------ EXTRACTED MATERIAL ------
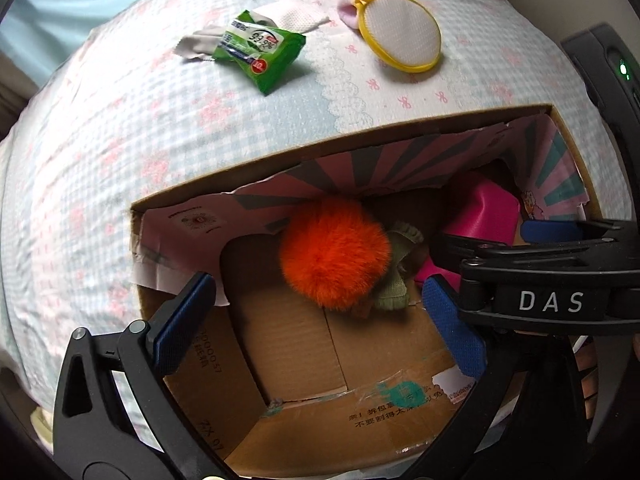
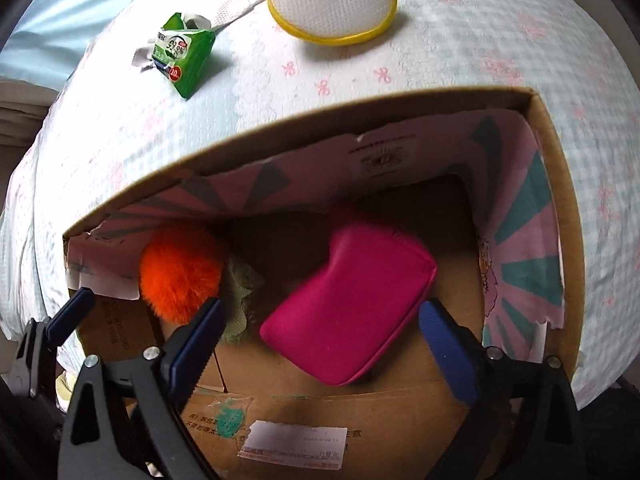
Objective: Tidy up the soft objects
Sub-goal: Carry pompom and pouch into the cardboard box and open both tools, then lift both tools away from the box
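Over the cardboard box (image 2: 548, 168) on the bed, I hold both tongs released, jaws spread with nothing between them: my left gripper (image 1: 320, 316) above the orange pom-pom (image 1: 334, 254), my right gripper (image 2: 320, 336) above the pink pouch (image 2: 348, 308), both lying on the box floor beside a green knit piece (image 1: 394, 280). Outside on the bedspread (image 1: 120, 160) wait the green wipes pack (image 1: 260, 50) and the yellow-rimmed mesh pad (image 1: 404, 30). The pack looks light, crinkly and probably slippery; I would pinch it across its padded middle.
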`<state>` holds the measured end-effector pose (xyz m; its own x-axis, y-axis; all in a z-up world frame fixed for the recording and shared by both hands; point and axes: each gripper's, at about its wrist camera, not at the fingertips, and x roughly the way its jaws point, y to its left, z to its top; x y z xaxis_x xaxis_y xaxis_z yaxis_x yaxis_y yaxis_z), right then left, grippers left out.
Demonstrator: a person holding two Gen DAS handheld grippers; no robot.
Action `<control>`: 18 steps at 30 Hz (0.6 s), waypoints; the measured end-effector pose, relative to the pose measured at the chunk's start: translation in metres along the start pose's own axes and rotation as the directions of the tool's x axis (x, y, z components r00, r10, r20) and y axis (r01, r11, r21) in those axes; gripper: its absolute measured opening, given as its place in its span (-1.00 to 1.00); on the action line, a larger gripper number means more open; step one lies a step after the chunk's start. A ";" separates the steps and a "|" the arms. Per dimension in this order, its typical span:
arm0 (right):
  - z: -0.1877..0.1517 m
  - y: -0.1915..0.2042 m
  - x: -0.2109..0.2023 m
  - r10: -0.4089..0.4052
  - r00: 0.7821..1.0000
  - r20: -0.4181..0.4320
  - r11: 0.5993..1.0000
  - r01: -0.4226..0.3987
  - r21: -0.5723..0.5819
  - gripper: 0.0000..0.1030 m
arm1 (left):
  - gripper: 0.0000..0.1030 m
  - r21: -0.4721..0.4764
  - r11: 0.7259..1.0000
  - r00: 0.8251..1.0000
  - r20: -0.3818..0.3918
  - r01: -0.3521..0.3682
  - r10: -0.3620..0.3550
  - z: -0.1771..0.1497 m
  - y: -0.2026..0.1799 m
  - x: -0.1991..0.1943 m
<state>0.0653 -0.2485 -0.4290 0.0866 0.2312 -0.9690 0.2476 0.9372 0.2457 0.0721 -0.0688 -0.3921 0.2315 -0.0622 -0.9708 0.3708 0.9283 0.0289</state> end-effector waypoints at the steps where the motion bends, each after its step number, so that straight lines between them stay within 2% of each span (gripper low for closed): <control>1: -0.001 -0.001 0.000 0.004 1.000 -0.003 1.000 -0.004 0.005 0.86 | 0.99 -0.006 1.000 1.000 0.002 0.002 -0.002 0.000 0.001 -0.001; 8: 0.001 0.000 -0.006 0.015 1.000 0.020 1.000 -0.015 0.013 0.87 | 0.99 -0.022 1.000 1.000 0.009 0.007 -0.007 -0.005 0.005 -0.014; 18: -0.013 0.020 -0.067 0.042 0.995 0.096 0.998 -0.037 -0.053 0.87 | 0.99 -0.054 0.999 0.997 0.076 0.008 -0.004 -0.009 0.013 -0.078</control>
<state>0.0522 -0.2416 -0.3593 0.1889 0.2439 -0.9512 0.1923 0.9407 0.2794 0.0508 -0.0489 -0.3183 0.2976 -0.0936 -0.9501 0.3235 0.9462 0.0081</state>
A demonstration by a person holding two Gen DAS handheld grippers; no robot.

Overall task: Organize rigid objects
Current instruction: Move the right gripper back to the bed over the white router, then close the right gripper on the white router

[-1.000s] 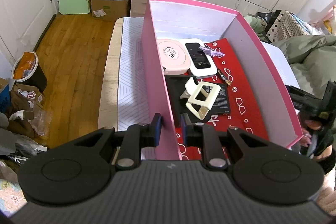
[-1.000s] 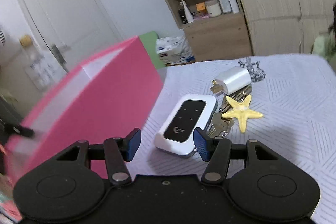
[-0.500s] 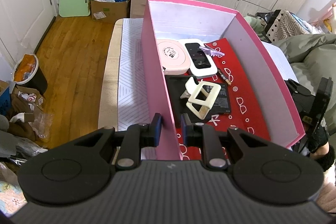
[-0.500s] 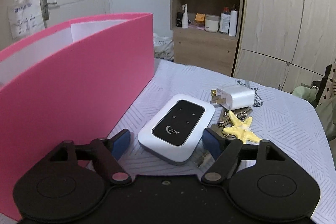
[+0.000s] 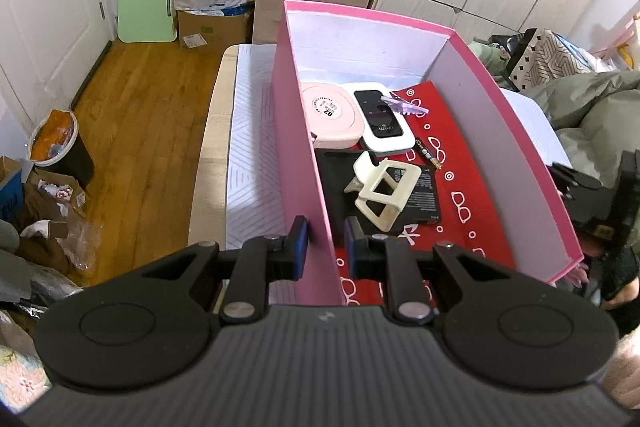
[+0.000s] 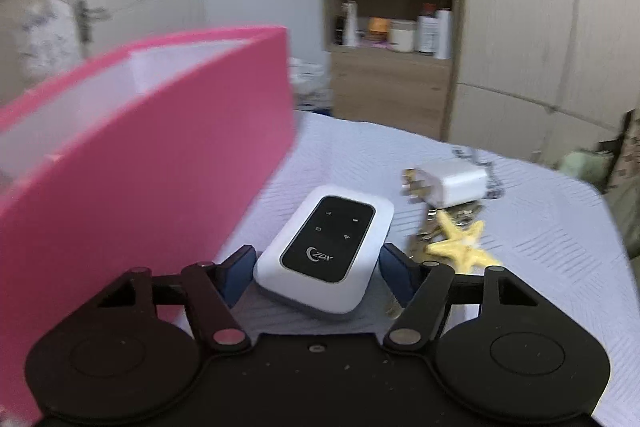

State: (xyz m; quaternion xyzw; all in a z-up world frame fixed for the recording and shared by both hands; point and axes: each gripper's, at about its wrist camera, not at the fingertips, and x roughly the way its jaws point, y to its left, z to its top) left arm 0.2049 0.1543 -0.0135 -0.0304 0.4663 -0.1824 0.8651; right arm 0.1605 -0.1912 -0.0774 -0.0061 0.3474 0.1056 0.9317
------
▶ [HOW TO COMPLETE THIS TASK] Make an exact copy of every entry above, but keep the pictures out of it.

▶ [RESPONSE TO THIS TASK]
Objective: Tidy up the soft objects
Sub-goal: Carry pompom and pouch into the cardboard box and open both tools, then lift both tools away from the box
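Over the cardboard box (image 2: 548, 168) on the bed, I hold both tongs released, jaws spread with nothing between them: my left gripper (image 1: 320, 316) above the orange pom-pom (image 1: 334, 254), my right gripper (image 2: 320, 336) above the pink pouch (image 2: 348, 308), both lying on the box floor beside a green knit piece (image 1: 394, 280). Outside on the bedspread (image 1: 120, 160) wait the green wipes pack (image 1: 260, 50) and the yellow-rimmed mesh pad (image 1: 404, 30). The pack looks light, crinkly and probably slippery; I would pinch it across its padded middle.
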`<state>` holds the measured end-effector pose (xyz m; its own x-axis, y-axis; all in a z-up world frame fixed for the recording and shared by both hands; point and axes: each gripper's, at about its wrist camera, not at the fingertips, and x roughly the way its jaws point, y to its left, z to its top; x y z xaxis_x xaxis_y xaxis_z yaxis_x yaxis_y yaxis_z), right then left, grippers left out.
Demonstrator: a person holding two Gen DAS handheld grippers; no robot.
Action `<control>`: 18 steps at 30 Hz (0.6 s), waypoints; the measured end-effector pose, relative to the pose measured at the chunk's start: translation in metres along the start pose's own axes and rotation as the directions of the tool's x axis (x, y, z components r00, r10, r20) and y axis (r01, r11, r21) in those axes; gripper: its absolute measured opening, given as its place in its span (-1.00 to 1.00); on the action line, a larger gripper number means more open; step one lies a step after the chunk's start. A ";" separates the steps and a "|" the arms. Per dimension in this order, its typical span:
arm0 (right):
  - z: -0.1877..0.1517 m
  - y: -0.1915..0.2042 m
  - x: -0.2109..0.2023 m
  - r10: -0.4089..0.4052
  - r00: 0.7821..1.0000
  - r20: -0.4181..0.4320
  - r11: 0.5993..1.0000
  - r01: -0.4226..0.3987
  - r21: -0.5723..0.5819
  - gripper: 0.0000..0.1030 m
arm1 (left):
  - gripper: 0.0000..0.1030 m
  - r21: -0.4721..0.4764
  - r11: 0.7259..1.0000
  - r00: 0.8251..1.0000
  - r20: -0.3818..0.3918
  - r01: -0.3521..0.3682
  - r10: -0.3620..0.3550
  - z: -0.1771..0.1497 m
  - y: -0.2026..0.1799 m
  - x: -0.1991..0.1943 m
<state>0.0653 -0.2485 -0.4290 0.0866 0.2312 -0.9690 0.2476 0.9372 0.2457 0.0721 -0.0688 -0.3921 0.2315 -0.0622 -0.9708 0.3708 0.9283 0.0289</state> end-effector waypoints at the steps where the motion bends, each after its step number, so that straight lines between them stay within 2% of each span (gripper low for closed): <control>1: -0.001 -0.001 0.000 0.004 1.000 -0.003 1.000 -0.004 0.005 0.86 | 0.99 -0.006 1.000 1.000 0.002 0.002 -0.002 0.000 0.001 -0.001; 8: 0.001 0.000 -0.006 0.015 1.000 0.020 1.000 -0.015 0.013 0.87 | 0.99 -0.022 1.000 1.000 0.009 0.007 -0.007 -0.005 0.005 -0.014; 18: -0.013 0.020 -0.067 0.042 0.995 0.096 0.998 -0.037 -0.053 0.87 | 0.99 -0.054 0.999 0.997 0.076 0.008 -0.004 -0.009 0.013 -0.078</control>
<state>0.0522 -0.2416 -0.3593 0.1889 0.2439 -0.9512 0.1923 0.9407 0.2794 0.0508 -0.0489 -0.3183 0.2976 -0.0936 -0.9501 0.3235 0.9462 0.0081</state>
A demonstration by a person holding two Gen DAS handheld grippers; no robot.

Overall task: Organize rigid objects
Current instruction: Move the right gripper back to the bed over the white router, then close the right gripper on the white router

[-1.000s] 
[-1.000s] 
[-0.500s] 
[-0.500s] 
[+0.000s] 
[+0.000s] 

State: (xyz m; quaternion xyzw; all in a z-up world frame fixed for the recording and shared by both hands; point and axes: each gripper's, at about its wrist camera, not at the fingertips, and x roughly the way its jaws point, y to its left, z to its top) left arm 0.2049 0.1543 -0.0135 -0.0304 0.4663 -0.1824 0.8651; right arm 0.1605 -0.1912 -0.0774 -0.0061 0.3474 0.1056 0.9317

No more work is needed for this exercise.